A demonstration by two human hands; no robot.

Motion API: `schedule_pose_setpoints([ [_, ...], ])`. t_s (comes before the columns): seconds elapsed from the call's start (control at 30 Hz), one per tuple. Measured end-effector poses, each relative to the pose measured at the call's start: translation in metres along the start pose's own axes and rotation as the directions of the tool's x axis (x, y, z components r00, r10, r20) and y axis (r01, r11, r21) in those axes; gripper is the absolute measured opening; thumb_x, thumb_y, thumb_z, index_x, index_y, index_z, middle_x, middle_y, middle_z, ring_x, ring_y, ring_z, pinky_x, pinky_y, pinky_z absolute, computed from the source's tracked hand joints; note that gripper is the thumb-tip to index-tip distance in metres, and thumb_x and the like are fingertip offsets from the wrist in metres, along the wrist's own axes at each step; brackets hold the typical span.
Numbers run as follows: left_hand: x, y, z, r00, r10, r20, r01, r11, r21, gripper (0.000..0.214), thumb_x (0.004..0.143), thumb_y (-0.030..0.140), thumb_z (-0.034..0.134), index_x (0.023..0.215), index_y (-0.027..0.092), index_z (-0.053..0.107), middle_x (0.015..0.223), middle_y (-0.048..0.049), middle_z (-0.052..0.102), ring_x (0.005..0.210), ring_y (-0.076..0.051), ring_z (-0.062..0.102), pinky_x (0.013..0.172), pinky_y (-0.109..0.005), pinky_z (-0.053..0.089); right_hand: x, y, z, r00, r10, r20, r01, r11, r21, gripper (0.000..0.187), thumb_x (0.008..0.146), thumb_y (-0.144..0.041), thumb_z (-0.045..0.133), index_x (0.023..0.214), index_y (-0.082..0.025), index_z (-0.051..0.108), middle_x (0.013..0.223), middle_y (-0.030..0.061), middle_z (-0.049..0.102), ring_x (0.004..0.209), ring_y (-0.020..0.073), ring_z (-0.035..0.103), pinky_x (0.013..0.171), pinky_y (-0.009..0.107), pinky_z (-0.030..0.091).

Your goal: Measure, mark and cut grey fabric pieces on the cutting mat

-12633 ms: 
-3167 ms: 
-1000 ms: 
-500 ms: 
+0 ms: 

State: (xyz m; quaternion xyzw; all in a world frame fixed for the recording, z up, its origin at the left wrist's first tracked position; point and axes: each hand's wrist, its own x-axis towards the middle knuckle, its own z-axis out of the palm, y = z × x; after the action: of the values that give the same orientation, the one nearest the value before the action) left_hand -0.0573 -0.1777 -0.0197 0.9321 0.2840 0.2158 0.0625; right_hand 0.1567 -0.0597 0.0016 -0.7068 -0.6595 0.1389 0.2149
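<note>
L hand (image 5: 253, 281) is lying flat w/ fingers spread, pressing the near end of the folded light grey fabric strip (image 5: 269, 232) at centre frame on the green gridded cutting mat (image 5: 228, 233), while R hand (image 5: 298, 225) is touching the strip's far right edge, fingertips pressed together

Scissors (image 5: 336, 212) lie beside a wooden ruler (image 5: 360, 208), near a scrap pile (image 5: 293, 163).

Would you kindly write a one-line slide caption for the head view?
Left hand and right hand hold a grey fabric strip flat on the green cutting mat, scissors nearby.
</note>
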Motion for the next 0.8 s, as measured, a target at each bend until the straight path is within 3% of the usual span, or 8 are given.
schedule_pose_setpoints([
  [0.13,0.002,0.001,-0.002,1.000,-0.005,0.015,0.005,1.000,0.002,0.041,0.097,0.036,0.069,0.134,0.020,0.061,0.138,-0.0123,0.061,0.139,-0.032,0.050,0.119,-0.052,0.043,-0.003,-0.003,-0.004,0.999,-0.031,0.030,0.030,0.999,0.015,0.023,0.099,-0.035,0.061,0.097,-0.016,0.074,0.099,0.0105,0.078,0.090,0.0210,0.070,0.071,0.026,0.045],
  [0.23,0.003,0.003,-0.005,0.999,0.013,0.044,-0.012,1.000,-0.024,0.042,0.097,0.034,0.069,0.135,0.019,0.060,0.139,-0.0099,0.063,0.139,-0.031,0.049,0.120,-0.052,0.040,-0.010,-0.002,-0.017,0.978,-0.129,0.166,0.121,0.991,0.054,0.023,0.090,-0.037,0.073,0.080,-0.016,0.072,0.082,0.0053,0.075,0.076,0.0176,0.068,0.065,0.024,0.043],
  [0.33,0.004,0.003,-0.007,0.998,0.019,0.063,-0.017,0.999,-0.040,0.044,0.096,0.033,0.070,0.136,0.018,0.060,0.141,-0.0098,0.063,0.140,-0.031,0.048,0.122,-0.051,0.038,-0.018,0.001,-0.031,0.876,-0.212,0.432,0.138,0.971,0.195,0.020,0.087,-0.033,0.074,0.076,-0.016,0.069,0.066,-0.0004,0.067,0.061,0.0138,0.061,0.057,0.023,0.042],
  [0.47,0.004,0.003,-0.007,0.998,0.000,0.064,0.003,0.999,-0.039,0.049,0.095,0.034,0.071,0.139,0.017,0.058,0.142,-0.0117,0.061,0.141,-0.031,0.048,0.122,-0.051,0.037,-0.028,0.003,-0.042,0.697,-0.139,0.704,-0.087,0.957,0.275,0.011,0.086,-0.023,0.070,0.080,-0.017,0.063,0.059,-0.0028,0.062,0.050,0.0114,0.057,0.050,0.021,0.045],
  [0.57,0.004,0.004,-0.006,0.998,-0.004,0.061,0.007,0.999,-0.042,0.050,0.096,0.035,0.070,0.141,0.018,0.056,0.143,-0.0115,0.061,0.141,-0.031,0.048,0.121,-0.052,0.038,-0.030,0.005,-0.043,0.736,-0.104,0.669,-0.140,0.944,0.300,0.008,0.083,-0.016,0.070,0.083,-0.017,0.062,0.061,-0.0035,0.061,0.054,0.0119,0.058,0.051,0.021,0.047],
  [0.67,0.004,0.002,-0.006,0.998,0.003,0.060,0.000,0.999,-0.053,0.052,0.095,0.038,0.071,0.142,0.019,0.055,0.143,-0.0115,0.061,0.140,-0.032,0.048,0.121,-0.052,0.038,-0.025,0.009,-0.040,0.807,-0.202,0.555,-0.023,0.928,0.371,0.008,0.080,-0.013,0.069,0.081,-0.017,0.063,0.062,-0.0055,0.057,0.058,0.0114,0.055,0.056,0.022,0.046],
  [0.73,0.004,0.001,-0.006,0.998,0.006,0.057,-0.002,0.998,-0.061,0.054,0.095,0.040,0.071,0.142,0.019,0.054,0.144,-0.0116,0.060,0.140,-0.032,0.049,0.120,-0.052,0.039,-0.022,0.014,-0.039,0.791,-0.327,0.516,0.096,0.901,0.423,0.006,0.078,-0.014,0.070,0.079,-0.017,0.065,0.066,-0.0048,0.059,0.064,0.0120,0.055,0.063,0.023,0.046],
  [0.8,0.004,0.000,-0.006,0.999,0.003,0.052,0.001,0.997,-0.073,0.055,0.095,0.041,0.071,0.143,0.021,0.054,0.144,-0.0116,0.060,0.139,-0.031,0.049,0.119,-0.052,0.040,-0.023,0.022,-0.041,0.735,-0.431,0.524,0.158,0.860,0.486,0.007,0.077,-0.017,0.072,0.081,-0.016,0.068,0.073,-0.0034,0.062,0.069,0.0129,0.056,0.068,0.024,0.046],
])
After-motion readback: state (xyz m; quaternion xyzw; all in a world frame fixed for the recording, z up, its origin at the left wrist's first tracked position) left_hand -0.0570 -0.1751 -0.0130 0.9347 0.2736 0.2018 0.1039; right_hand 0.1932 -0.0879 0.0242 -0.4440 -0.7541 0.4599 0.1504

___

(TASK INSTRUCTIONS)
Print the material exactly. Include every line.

(EXERCISE SOLUTION)
A demonstration by two human hands; no robot.

Motion API: `schedule_pose_setpoints([ [_, ...], ])`. t_s (comes before the columns): seconds elapsed from the call's start (control at 30 Hz), one per tuple. Measured end-effector poses, each relative to the pose measured at the call's start: translation in metres along the start pose's own axes and rotation as the directions of the tool's x axis (x, y, z components r00, r10, r20) and y axis (r01, r11, r21) in those axes; gripper is the absolute measured opening; thumb_x, thumb_y, thumb_z, index_x, index_y, index_z, middle_x, middle_y, middle_z, ring_x, ring_y, ring_z, pinky_x, pinky_y, pinky_z absolute, computed from the source's tracked hand joints; note that gripper is the thumb-tip to index-tip distance in metres, and thumb_x and the like are fingertip offsets from the wrist in metres, along the wrist's own axes at each step; brackets hold the typical span.
Numbers run as follows: left_hand: x, y, z, r00, r10, r20, r01, r11, r21, gripper (0.000..0.214), thumb_x (0.004..0.143), thumb_y (-0.030..0.140), thumb_z (-0.034..0.134), index_x (0.023..0.215), index_y (-0.027..0.092), index_z (-0.053..0.107), middle_x (0.015..0.223), middle_y (-0.048..0.049), middle_z (-0.052..0.102), ring_x (0.005..0.210), ring_y (-0.076..0.051), ring_z (-0.062..0.102), pinky_x (0.013..0.172), pinky_y (-0.109..0.005), pinky_z (-0.053..0.089); right_hand: x, y, z, r00, r10, r20, r01, r11, r21, gripper (0.000..0.187), thumb_x (0.008..0.146), thumb_y (-0.144..0.041), thumb_z (-0.045..0.133), index_x (0.023..0.214), index_y (-0.082..0.025), index_z (-0.051..0.108), middle_x (0.013..0.223), middle_y (-0.030..0.061), middle_z (-0.049..0.102), ring_x (0.004..0.209), ring_y (-0.020..0.073), ring_z (-0.035..0.103), pinky_x (0.013..0.171), pinky_y (-0.009..0.107), pinky_z (-0.030..0.091).

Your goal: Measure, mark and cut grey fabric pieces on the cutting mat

-12633 ms: 
-3167 ms: 
-1000 ms: 
-500 ms: 
+0 ms: 

State: (xyz m; quaternion xyzw; all in a world frame fixed for the recording, z up, its origin at the left wrist's first tracked position; point and axes: each hand's wrist, its own x-axis towards the middle knuckle, its own z-axis out of the palm, y = z × x; after the action: of the values that give the same orientation, the one nearest the value before the action) left_hand -0.0573 -0.1777 -0.0197 0.9321 0.2840 0.2158 0.0625; right_hand 0.1567 -0.0597 0.0016 -0.7068 -0.6595 0.1389 0.2149
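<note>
L hand (image 5: 253, 281) is lying flat w/ fingers spread, pressing the near end of the folded light grey fabric strip (image 5: 269, 232) at centre frame on the green gridded cutting mat (image 5: 228, 233), while R hand (image 5: 298, 225) is touching the strip's far right edge, fingertips pressed together

Scissors (image 5: 336, 212) lie beside a wooden ruler (image 5: 360, 208), near a scrap pile (image 5: 293, 163).

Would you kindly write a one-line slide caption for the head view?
Left hand and right hand hold a grey fabric strip flat on the green cutting mat, scissors nearby.
</note>
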Motion for the next 0.8 s, as measured, a target at each bend until the straight path is within 3% of the usual span, or 8 are given.
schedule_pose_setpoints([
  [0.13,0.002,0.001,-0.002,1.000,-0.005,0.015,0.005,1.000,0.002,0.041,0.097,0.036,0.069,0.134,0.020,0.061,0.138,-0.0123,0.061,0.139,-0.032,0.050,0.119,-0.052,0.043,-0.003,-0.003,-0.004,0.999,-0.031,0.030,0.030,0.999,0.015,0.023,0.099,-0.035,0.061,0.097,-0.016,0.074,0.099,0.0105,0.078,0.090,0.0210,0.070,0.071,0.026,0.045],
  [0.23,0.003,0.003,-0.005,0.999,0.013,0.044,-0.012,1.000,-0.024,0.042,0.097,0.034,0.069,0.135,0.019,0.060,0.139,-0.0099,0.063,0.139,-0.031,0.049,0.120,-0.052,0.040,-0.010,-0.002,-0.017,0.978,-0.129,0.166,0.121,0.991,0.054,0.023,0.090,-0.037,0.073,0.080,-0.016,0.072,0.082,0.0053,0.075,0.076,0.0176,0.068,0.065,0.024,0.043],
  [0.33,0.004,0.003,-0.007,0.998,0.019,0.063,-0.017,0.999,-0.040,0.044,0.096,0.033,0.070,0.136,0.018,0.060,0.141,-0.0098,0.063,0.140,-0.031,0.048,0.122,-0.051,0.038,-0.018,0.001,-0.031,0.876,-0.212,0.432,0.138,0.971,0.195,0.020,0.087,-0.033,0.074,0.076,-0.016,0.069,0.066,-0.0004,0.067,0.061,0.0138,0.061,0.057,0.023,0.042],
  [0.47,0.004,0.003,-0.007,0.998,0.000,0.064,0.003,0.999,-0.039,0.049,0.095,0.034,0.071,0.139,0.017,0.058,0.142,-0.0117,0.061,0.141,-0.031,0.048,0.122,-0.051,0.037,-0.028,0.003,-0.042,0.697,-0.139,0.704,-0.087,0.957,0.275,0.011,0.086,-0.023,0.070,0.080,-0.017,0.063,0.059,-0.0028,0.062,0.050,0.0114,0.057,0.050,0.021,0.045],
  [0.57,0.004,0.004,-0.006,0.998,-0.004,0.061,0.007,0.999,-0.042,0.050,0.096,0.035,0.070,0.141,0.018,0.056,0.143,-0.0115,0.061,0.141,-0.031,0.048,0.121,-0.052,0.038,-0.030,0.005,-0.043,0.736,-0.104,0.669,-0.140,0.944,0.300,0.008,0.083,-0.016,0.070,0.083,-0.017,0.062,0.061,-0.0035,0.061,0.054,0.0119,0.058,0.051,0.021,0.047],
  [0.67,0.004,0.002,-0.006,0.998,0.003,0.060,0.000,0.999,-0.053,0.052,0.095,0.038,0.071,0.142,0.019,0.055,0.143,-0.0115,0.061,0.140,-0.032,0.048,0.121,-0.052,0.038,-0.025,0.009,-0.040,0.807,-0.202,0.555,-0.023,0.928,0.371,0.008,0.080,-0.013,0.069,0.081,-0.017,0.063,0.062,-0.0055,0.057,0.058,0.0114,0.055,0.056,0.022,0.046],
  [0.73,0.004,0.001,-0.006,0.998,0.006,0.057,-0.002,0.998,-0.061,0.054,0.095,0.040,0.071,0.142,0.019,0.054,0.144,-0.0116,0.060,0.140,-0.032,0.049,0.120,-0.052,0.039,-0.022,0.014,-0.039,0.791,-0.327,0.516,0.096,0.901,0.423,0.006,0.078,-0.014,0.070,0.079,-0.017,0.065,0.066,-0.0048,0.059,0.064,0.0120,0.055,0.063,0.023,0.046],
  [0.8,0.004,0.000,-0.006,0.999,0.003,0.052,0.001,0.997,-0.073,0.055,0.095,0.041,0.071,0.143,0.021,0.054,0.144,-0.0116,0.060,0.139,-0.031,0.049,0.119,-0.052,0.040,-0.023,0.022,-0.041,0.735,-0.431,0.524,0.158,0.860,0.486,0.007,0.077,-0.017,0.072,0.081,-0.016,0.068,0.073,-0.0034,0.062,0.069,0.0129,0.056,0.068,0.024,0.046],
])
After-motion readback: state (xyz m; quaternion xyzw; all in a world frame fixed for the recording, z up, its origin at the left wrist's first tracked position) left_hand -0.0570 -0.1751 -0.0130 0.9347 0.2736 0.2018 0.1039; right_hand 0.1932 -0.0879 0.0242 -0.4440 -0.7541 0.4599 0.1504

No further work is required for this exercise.